● **Available data**:
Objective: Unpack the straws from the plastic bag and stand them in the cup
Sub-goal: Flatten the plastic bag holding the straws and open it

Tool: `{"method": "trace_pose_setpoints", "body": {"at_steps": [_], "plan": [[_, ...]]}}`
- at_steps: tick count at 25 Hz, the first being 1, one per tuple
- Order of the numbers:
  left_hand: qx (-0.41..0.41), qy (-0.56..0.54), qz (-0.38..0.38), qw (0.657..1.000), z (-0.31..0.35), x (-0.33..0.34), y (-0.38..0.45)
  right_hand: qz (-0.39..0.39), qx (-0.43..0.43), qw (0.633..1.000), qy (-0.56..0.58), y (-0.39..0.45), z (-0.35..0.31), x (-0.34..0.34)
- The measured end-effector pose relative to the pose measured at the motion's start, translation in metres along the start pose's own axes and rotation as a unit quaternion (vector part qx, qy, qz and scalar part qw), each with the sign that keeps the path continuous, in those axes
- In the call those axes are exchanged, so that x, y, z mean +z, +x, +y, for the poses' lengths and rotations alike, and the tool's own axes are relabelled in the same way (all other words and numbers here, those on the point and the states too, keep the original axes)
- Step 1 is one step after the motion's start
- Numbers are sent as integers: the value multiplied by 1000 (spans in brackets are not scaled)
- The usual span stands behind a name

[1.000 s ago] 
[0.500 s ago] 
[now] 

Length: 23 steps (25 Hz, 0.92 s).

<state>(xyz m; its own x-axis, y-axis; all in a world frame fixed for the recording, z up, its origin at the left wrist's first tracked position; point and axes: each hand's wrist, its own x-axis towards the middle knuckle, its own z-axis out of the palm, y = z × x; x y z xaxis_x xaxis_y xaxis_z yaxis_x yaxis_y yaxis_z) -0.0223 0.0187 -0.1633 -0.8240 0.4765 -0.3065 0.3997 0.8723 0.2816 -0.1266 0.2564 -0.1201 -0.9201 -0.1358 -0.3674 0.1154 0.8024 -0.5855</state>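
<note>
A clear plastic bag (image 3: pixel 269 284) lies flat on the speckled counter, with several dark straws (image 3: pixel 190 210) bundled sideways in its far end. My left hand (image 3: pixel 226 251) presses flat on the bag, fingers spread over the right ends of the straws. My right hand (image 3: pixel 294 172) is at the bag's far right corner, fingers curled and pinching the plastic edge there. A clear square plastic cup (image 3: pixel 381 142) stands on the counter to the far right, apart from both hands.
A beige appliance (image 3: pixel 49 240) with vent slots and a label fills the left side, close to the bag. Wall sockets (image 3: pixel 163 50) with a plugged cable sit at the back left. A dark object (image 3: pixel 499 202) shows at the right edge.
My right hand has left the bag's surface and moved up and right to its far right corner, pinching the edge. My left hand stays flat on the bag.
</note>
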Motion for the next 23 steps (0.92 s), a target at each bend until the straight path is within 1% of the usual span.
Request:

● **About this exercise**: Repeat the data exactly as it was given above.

● **Completed task**:
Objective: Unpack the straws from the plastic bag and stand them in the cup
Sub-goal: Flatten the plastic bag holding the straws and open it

Tool: `{"method": "trace_pose_setpoints", "body": {"at_steps": [_], "plan": [[_, ...]]}}`
- at_steps: tick count at 25 Hz, the first being 1, one per tuple
- Order of the numbers:
  left_hand: qx (-0.41..0.41), qy (-0.56..0.54), qz (-0.38..0.38), qw (0.657..1.000), z (-0.31..0.35), x (-0.33..0.34), y (-0.38..0.45)
  right_hand: qz (-0.39..0.39), qx (-0.43..0.43), qw (0.633..1.000), qy (-0.56..0.58), y (-0.39..0.45), z (-0.35..0.31), x (-0.34..0.34)
- The measured end-effector pose relative to the pose measured at the motion's start, translation in metres along the start pose's own axes and rotation as a unit quaternion (vector part qx, qy, qz and scalar part qw), each with the sign that keeps the path continuous, in those axes
- In the call those axes are exchanged, so that x, y, z mean +z, +x, +y, for the poses' lengths and rotations alike, and the tool's own axes are relabelled in the same way (all other words and numbers here, those on the point and the states too, keep the original axes)
- Step 1 is one step after the motion's start
- Numbers are sent as integers: the value multiplied by 1000 (spans in brackets are not scaled)
- The usual span stands behind a name

[1.000 s ago] 
[0.500 s ago] 
[now] 

Length: 23 steps (25 Hz, 0.92 s).

<state>(xyz m; its own x-axis, y-axis; all in a world frame fixed for the recording, z up, its origin at the left wrist's first tracked position; point and axes: each hand's wrist, its own x-axis towards the middle knuckle, its own z-axis out of the palm, y = z × x; x y z xaxis_x xaxis_y xaxis_z yaxis_x yaxis_y yaxis_z) -0.0223 0.0187 -0.1633 -0.8240 0.4765 -0.3065 0.3997 0.8723 0.2816 -0.1266 0.2564 -0.1201 -0.9201 -0.1358 -0.3674 0.1154 0.8024 -0.5855</state>
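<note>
A clear plastic bag (image 3: pixel 269 284) lies flat on the speckled counter, with several dark straws (image 3: pixel 190 210) bundled sideways in its far end. My left hand (image 3: pixel 226 251) presses flat on the bag, fingers spread over the right ends of the straws. My right hand (image 3: pixel 294 172) is at the bag's far right corner, fingers curled and pinching the plastic edge there. A clear square plastic cup (image 3: pixel 381 142) stands on the counter to the far right, apart from both hands.
A beige appliance (image 3: pixel 49 240) with vent slots and a label fills the left side, close to the bag. Wall sockets (image 3: pixel 163 50) with a plugged cable sit at the back left. A dark object (image 3: pixel 499 202) shows at the right edge.
My right hand has left the bag's surface and moved up and right to its far right corner, pinching the edge. My left hand stays flat on the bag.
</note>
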Motion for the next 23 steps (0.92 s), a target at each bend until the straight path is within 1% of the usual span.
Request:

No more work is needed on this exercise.